*THE TASK*
Every line below should be copied exactly; drop the pictures.

*RECORDS SUPPLIED*
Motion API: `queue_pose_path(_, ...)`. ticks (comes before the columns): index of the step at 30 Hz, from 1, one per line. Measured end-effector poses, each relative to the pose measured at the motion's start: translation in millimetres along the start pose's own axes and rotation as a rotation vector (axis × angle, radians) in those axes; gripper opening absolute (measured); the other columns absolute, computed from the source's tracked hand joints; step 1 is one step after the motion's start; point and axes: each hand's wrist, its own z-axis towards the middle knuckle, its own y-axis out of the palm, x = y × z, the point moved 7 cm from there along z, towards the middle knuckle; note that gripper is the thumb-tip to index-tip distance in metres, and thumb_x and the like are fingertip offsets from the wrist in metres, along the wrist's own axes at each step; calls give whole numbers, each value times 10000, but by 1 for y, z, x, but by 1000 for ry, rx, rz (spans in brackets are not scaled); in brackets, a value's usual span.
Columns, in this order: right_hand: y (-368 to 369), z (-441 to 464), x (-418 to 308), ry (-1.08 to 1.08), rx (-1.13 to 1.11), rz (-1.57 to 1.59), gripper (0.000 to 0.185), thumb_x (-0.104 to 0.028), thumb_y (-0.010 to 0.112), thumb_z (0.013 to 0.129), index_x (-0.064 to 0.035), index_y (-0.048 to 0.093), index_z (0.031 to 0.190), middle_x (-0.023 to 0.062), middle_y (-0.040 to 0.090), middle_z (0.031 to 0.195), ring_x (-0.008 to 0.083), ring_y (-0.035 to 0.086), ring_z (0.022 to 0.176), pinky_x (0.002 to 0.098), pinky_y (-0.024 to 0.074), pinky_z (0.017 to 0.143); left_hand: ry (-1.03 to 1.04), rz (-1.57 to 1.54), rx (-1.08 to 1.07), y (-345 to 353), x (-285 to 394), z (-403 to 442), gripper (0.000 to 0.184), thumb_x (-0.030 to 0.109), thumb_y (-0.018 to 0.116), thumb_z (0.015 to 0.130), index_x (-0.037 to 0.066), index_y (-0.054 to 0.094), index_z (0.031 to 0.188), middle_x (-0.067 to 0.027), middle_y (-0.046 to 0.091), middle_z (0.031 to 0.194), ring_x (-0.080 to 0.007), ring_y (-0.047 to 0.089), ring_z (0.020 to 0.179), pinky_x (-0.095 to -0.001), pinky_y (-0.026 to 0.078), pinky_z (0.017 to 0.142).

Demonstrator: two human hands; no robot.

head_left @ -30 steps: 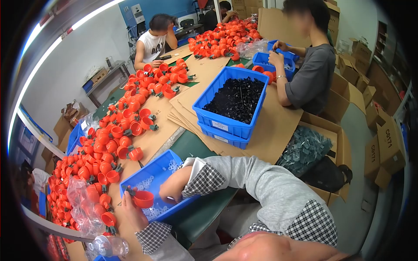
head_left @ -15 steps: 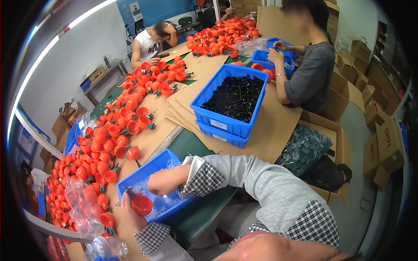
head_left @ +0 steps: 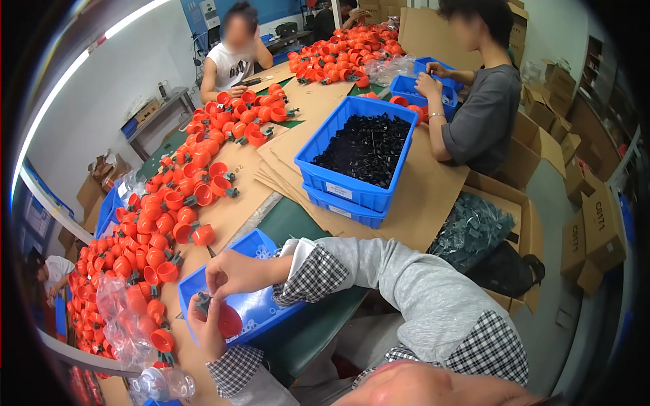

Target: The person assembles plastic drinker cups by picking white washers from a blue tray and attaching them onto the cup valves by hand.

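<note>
My left hand (head_left: 208, 330) is closed around a red plastic cup (head_left: 230, 321) with a dark green-grey fitting (head_left: 202, 302) on its end. The fitting sticks up between the thumb and fingers. My right hand (head_left: 242, 273) is pinched right at the fitting; whatever is between its fingertips is too small to make out. Beneath both hands stands a blue bin (head_left: 256, 238) holding small translucent white rings (head_left: 263, 313). Part of the bin is hidden by my right hand and sleeve.
A long heap of red cups (head_left: 156, 223) runs along the left side. Stacked blue bins (head_left: 318, 177) with small black parts (head_left: 362, 149) stand ahead on cardboard. A plastic bottle (head_left: 162, 384) lies at lower left. One co-worker (head_left: 477, 101) sits right, another (head_left: 233, 57) across.
My right hand has risen from among the rings in the bin to the fitting on the cup in my left hand. The co-worker across has lifted their head.
</note>
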Motion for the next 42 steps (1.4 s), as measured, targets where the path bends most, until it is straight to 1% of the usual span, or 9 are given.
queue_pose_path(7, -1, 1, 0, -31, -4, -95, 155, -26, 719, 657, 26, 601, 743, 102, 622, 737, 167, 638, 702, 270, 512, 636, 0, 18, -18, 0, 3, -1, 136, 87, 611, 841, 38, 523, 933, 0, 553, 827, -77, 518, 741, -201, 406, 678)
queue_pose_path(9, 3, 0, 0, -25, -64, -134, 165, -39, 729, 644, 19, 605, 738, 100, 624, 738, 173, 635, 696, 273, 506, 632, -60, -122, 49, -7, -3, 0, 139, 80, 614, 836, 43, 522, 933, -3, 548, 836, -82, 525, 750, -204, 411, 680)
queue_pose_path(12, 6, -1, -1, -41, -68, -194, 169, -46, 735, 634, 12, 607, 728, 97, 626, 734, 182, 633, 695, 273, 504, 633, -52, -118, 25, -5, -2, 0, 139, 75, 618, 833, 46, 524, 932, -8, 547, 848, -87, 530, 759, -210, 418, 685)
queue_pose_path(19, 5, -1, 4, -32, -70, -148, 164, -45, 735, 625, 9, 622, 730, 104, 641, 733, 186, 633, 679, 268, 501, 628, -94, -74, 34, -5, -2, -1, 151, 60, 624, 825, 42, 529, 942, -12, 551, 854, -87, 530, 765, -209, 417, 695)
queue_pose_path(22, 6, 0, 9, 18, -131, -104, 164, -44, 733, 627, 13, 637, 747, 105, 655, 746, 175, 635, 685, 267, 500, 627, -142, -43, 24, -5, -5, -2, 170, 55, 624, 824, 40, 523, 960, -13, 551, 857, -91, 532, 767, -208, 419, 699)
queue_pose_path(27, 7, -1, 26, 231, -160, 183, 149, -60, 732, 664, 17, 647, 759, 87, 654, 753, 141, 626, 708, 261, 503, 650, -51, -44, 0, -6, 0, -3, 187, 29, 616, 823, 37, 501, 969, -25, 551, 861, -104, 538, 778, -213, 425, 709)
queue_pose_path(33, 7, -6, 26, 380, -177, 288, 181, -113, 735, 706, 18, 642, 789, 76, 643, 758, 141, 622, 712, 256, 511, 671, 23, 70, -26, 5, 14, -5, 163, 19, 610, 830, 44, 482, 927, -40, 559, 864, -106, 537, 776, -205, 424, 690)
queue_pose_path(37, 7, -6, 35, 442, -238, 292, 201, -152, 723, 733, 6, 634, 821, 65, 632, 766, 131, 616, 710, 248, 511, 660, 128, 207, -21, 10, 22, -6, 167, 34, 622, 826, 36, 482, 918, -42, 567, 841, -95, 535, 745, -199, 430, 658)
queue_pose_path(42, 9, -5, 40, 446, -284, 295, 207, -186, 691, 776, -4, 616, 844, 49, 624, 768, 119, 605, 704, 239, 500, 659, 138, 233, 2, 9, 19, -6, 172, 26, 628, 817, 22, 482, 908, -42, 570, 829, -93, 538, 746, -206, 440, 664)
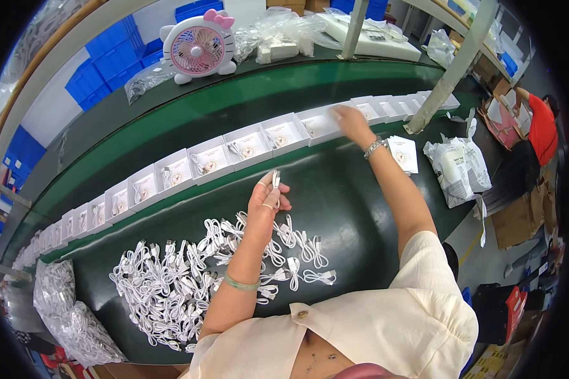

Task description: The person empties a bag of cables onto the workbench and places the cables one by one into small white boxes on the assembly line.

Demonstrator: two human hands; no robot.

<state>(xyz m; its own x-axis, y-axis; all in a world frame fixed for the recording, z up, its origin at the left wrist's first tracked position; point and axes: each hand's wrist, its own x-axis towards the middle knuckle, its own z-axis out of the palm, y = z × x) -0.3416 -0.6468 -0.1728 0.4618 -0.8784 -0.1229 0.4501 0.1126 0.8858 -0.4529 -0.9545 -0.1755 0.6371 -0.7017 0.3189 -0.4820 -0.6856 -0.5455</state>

*RESPONSE BOX*
Motion API: `queue_pose_path(_, ...)`. ticks (comes before the columns): index of the step at 30 Hz, from 1, one per line. Measured end-effector poses, each relative to the pose measured at the motion's start: translation in millimetres along the start pose's own axes and rotation as a rotation vector (axis × angle, radians) in those axes; gripper opening absolute (measured); the other columns absolute, computed from the source's tracked hand joints; step 1 is one step after the motion's start; point and axes: each hand's wrist, its own z-axis towards the middle knuckle, its own y-axis out of the palm, x = y × z, the point moved 7 cm from there along z, towards the middle knuckle; note that gripper is the thumb-tip to index-tip distance in metres, and thumb_x and the like are fingertip offsets from the wrist in metres, along the wrist's own axes at each step; calls give whole numbers, each value times 10000, but by 1 for y, z, x, but by 1000 for ry, rx, rz (spans in brackets are not scaled); in brackets, a value's usual span.
Columns, in this order: right_hand: y (-368 to 369), z (-441 to 464), x (-418 to 308), ry (-1.08 to 1.08), rx (-1.13 to 1.11), rz (-1.57 to 1.59), gripper (0.000 to 0.185), thumb_x (-0.104 to 0.028), thumb_y (-0.010 to 0.112), thumb_z (0.013 to 0.129), index_x (-0.064 to 0.035), index_y (-0.048 to 0.093), index_z (0.031 to 0.190), middle_x (-0.023 to 0.062), middle_y (-0.040 to 0.090), middle_z (0.031 to 0.195), ring_x (-0.008 to 0.083), ring_y (-0.035 to 0.086), ring_z (0.022 to 0.176), pinky_x (0.002 to 0.098), pinky_y (-0.024 to 0.074), pinky_z (0.017 to 0.143); left_hand: ry (-1.03 to 1.04), rz (-1.57 to 1.54), rx (-1.08 to 1.07), y (-345 to 353), x (-285 to 394), z (-403 to 442), gripper (0.000 to 0.184), thumb_x (-0.030 to 0.109), thumb_y (-0.018 to 0.116), thumb_z (0.015 to 0.130), index_x (-0.037 to 0.066), index_y (-0.054 to 0.094), index_z (0.031 to 0.188), middle_x (-0.067 to 0.027), middle_y (-0.046 to 0.091), middle_z (0.031 to 0.194), ring_x (-0.080 to 0.007), ring_y (-0.047 to 0.089), ring_z (0.020 to 0.179), pinky_x (-0.095 to -0.001), pinky_y (-0.026 to 0.078), pinky_z (0.017 to 0.142).

Demonstrator: two human hands; no robot.

head_left @ -30 steps: 
head_left @ -15 steps: 
head_left @ +0 steps: 

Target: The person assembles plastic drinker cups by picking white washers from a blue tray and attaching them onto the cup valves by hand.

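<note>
My left hand (head_left: 208, 330) is closed around a red plastic cup (head_left: 230, 321) with a dark green-grey fitting (head_left: 202, 302) on its end. The fitting sticks up between the thumb and fingers. My right hand (head_left: 242, 273) is pinched right at the fitting; whatever is between its fingertips is too small to make out. Beneath both hands stands a blue bin (head_left: 256, 238) holding small translucent white rings (head_left: 263, 313). Part of the bin is hidden by my right hand and sleeve.
A long heap of red cups (head_left: 156, 223) runs along the left side. Stacked blue bins (head_left: 318, 177) with small black parts (head_left: 362, 149) stand ahead on cardboard. A plastic bottle (head_left: 162, 384) lies at lower left. One co-worker (head_left: 477, 101) sits right, another (head_left: 233, 57) across.
My right hand has risen from among the rings in the bin to the fitting on the cup in my left hand. The co-worker across has lifted their head.
</note>
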Motion for the next 42 steps (1.4 s), as measured, targets where the path bends most, until it is straight to 1% of the usual span, or 9 are given.
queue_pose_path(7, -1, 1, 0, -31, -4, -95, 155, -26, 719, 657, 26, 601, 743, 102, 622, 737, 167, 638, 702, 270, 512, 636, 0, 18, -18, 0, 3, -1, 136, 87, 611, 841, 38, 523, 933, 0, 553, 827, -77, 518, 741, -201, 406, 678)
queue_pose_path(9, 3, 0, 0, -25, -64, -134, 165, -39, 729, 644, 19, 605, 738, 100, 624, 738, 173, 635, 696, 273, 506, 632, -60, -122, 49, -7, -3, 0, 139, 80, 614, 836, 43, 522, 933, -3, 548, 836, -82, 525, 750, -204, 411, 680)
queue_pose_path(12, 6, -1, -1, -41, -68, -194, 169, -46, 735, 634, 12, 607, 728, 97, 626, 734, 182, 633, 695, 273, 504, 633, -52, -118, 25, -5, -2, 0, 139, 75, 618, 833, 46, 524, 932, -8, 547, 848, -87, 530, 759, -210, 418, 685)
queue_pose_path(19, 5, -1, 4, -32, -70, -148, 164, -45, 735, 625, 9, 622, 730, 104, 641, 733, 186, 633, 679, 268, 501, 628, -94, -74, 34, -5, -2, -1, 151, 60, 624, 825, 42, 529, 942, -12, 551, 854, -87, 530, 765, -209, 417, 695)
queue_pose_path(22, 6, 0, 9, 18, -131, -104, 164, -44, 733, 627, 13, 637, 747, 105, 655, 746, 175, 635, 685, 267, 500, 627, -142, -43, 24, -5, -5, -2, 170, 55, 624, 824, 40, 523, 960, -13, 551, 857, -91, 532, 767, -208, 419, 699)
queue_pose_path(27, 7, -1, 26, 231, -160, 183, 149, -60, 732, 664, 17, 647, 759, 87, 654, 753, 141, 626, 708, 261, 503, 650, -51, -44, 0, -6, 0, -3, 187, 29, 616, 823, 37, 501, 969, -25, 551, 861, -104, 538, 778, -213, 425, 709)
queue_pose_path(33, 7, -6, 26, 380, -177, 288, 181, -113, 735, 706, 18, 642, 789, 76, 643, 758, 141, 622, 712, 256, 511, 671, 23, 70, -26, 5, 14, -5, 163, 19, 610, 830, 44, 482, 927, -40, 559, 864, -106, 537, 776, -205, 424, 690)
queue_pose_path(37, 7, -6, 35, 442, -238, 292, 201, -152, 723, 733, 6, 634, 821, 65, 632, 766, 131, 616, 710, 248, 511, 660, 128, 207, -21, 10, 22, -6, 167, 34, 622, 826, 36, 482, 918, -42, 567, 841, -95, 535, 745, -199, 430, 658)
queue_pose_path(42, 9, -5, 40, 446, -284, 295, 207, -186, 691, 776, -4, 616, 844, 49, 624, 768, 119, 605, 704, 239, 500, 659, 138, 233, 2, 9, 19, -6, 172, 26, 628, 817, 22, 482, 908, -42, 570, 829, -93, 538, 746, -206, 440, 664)

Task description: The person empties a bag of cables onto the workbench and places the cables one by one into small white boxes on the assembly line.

Demonstrator: two human hands; no robot.

<state>(xyz m; its own x-axis, y-axis; all in a world frame fixed for the recording, z up, its origin at the left wrist's first tracked position; point and axes: each hand's wrist, its own x-axis towards the middle knuckle, its own z-axis out of the palm, y = z × x) -0.3416 -0.6468 -0.1728 0.4618 -0.8784 -0.1229 0.4501 0.1126 0.8858 -0.4529 -0.9545 -0.1755 0.6371 -0.7017 0.3189 -0.4820 -0.6856 -0.5455</state>

This completes the exercise.